Problem requirements: Only the lines from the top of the data through the line containing "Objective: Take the" should be duplicated, exactly as they appear.

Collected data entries
++++++++
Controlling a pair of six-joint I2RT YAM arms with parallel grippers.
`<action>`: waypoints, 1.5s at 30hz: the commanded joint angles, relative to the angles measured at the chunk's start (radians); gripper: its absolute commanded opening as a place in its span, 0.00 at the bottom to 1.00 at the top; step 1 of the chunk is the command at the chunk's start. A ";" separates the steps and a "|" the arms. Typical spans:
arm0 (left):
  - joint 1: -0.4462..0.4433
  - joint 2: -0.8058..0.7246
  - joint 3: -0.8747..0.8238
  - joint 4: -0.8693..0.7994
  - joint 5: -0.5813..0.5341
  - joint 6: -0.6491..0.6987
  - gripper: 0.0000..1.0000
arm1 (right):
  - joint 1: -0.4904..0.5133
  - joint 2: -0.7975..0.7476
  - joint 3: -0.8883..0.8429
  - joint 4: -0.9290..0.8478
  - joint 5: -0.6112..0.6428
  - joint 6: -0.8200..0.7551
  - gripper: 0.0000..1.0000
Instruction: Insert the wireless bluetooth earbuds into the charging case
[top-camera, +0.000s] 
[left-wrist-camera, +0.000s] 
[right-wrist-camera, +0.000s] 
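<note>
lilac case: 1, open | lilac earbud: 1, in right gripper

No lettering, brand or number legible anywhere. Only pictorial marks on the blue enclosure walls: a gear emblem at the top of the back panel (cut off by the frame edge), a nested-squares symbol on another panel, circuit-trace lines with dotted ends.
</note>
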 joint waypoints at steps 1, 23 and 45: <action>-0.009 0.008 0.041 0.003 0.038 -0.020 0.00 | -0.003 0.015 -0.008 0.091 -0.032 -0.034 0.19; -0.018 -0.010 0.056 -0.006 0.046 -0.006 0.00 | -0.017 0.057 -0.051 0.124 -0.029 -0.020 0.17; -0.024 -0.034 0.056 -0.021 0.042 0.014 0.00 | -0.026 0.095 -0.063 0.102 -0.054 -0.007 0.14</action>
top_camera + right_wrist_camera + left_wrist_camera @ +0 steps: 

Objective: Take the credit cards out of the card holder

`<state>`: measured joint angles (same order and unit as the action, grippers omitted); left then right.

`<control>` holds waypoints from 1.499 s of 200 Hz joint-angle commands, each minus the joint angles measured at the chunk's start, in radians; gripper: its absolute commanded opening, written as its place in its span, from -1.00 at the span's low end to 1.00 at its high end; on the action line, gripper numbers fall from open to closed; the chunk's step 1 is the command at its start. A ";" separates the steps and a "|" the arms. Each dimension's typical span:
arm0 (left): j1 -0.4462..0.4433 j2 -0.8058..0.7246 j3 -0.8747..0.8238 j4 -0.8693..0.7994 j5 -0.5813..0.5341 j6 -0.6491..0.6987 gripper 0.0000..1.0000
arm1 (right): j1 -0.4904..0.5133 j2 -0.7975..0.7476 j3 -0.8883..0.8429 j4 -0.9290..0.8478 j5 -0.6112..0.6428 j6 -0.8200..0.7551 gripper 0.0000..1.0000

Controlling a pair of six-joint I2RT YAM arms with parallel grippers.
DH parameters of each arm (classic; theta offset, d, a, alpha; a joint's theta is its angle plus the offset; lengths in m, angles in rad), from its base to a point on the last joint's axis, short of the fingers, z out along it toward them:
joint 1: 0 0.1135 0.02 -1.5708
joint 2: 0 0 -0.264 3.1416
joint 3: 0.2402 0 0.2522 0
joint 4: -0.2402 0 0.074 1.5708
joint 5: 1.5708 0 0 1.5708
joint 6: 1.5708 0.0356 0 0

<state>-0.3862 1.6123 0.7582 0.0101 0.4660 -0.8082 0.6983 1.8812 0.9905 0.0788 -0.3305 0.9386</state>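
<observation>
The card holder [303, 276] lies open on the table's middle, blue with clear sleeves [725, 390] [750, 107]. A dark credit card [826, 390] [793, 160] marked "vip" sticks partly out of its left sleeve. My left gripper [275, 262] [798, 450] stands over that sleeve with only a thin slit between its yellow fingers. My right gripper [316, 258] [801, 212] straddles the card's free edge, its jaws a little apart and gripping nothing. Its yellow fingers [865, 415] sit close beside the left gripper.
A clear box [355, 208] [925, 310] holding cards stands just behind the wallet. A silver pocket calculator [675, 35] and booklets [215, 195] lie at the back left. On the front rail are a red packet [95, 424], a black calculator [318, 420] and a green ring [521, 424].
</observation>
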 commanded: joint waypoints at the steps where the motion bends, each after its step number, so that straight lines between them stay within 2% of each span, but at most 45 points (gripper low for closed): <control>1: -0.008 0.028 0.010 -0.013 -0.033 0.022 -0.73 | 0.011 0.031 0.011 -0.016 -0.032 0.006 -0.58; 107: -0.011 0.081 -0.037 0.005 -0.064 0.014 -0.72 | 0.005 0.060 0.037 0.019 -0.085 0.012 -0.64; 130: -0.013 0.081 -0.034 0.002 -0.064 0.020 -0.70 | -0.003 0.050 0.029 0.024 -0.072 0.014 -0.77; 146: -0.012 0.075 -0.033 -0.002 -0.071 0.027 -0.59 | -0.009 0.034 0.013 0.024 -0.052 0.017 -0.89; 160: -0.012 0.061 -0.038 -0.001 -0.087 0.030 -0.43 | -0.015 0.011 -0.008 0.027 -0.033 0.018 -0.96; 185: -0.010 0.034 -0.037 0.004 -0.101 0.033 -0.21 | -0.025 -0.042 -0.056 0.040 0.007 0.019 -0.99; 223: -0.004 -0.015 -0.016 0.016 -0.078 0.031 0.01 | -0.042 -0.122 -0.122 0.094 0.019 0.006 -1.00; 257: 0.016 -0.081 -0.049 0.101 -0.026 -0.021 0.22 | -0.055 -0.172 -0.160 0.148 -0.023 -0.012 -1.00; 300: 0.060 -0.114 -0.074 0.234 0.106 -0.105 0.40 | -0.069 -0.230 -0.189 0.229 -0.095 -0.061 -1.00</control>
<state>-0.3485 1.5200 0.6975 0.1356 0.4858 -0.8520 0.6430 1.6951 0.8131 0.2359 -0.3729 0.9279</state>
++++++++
Task solution:
Controlling a pair of six-joint I2RT YAM arms with parallel grippers.
`<action>`: waypoints, 1.5s at 30hz: the commanded joint angles, relative to the angles measured at the chunk's start (radians); gripper: its absolute commanded opening as a place in its span, 0.00 at the bottom to 1.00 at the top; step 1 of the chunk is the command at the chunk's start. A ";" separates the steps and a "|" the arms. Typical spans:
arm0 (left):
  - joint 1: -0.4462..0.4433
  - joint 2: -0.8058..0.7246
  - joint 3: -0.8747..0.8238
  - joint 4: -0.8693..0.7994
  - joint 5: -0.5813..0.5341
  - joint 6: -0.6491..0.6987
  - gripper: 0.0000..1.0000
arm1 (right):
  - joint 1: -0.4904..0.5133
  - joint 2: -0.7975..0.7476
  - joint 3: -0.8883..0.8429
  - joint 4: -0.9290..0.8478
  - joint 5: -0.6112..0.6428
  - joint 6: -0.8200..0.7551
  - gripper: 0.0000..1.0000
Instruction: Insert the wireless bluetooth earbuds into the charging case
[top-camera, +0.000s] 
[left-wrist-camera, +0.000s] 
[right-wrist-camera, +0.000s] 
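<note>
lilac case: 1, open | lilac earbud: 1, in right gripper

No lettering, brand or number legible anywhere. Only pictorial marks on the blue enclosure walls: a gear emblem at the top of the back panel (cut off by the frame edge), a nested-squares symbol on another panel, circuit-trace lines with dotted ends.
</note>
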 joint waypoints at steps 1, 23 and 45: <action>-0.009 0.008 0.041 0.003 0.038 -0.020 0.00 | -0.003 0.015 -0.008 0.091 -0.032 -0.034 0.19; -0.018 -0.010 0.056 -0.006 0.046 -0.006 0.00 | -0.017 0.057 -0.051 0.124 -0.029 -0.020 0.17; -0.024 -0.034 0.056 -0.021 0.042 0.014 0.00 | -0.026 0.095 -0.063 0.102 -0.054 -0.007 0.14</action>
top_camera + right_wrist_camera + left_wrist_camera @ +0 steps: 

Objective: Take the credit cards out of the card holder

A complete answer has now been given.